[logback-dev] [JIRA] Updated: (LBCORE-63) Deadlock when running on multiple core processors

Tue May 19 18:04:10 CEST 2009

     [ http://jira.qos.ch/browse/LBCORE-63?page=com.atlassian.jira.plugin.system.issuetabpanels:all-tabpanel ]

Joern Huxhorn updated LBCORE-63:
--------------------------------

    Attachment: AppenderBaseLock.patch

Hi guys,

Our webapp running on a 4-core solaris is suffering* the same problem as described in http://jira.qos.ch/browse/LBCORE-63 and http://jira.qos.ch/browse/LBCORE-96 and I think I have an idea about the reason behind this.
Threading policy has changed from 1.5 to 1.6. I can't give you a reference for this, it's purely based on observation. In 1.5, a thread waiting for a lock was somewhat preferred by the VM over threads that would arrive at the wait() at a later time. In 1.6, however, a thread that releases synchronization is much more likely to immediately obtain the object lock again if it's in a consumer/producer loop.

for(;;)
{
	synchronized(obj)
	{
		// thread is likely to reobtain lock
	}
}

The same is the case for wait/notifyAll combinations. One can not assume that a longer waiting thread will likely obtain the lock after notifyAll.

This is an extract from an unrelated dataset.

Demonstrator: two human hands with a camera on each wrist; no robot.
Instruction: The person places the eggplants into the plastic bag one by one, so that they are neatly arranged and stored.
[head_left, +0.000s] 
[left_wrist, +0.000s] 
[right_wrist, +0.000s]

This is documented in http://java.sun.com/javase/6/docs/api/java/lang/Object.html#notifyAll() so the changed behavior between 1.5 and 1.6 is perfectly legal.

My assumption is that the perceived deadlock, which is actually a congestion/starvation problem, occurs if one thread is logging "like crazy" while the other thread is sluggish as hell because he can't obtain the lock.

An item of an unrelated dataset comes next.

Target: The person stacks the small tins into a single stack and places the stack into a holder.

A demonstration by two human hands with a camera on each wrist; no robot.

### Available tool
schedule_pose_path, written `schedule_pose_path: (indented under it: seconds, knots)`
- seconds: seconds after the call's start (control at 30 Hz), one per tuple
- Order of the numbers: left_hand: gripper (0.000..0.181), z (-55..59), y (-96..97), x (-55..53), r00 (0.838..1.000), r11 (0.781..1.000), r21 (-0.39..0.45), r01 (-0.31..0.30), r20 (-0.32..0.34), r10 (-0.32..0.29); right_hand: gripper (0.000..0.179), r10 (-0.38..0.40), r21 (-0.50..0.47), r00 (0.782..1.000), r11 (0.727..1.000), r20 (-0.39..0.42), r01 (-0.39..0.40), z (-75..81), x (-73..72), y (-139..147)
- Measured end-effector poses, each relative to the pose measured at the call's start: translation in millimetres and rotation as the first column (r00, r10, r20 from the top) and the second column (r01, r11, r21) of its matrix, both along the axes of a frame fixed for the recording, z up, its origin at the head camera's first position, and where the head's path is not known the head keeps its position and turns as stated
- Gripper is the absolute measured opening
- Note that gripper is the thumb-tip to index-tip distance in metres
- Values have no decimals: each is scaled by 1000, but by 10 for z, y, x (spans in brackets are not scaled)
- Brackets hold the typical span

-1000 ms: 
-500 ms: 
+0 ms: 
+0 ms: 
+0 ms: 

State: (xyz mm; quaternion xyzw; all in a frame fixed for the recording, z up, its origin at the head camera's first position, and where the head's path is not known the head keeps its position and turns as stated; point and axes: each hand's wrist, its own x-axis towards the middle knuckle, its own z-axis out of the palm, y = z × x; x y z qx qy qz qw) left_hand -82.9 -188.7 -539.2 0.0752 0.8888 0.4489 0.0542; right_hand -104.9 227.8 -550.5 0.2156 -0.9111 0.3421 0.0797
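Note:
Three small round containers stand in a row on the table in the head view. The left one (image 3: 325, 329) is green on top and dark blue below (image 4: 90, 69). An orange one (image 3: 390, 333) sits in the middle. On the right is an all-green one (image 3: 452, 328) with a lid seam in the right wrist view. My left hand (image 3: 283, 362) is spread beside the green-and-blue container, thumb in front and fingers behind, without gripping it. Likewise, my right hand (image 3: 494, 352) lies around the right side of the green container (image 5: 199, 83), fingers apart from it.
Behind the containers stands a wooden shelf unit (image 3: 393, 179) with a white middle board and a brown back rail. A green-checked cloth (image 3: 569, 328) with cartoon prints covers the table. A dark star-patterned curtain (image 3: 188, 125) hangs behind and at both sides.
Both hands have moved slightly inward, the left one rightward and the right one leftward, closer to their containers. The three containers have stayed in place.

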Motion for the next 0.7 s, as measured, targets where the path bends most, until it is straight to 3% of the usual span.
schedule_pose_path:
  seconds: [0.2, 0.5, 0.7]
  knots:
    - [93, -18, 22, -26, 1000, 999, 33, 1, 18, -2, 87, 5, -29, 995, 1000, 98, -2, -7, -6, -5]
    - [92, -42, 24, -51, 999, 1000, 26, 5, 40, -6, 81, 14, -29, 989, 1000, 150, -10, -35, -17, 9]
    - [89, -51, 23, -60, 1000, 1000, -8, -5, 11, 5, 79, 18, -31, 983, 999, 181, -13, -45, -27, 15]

This should be solvable by using a fair ReentrantLock
(See http://java.sun.com/javase/6/docs/api/java/util/concurrent/locks/ReentrantLock.html#ReentrantLock(boolean) )

>From the javadoc:
"The constructor for this class accepts an optional fairness parameter. When set true, under contention, locks favor granting access to the longest-waiting thread. Otherwise this lock does not guarantee any particular access order. Programs using fair locks accessed by many threads may display lower overall throughput (i.e., are slower; often much slower) than those using the default setting, but have smaller variances in times to obtain locks and guarantee lack of starvation."

The guaranteed lack of starvation is what we are looking for, I think, This is something that pure synchronization simply can't provide.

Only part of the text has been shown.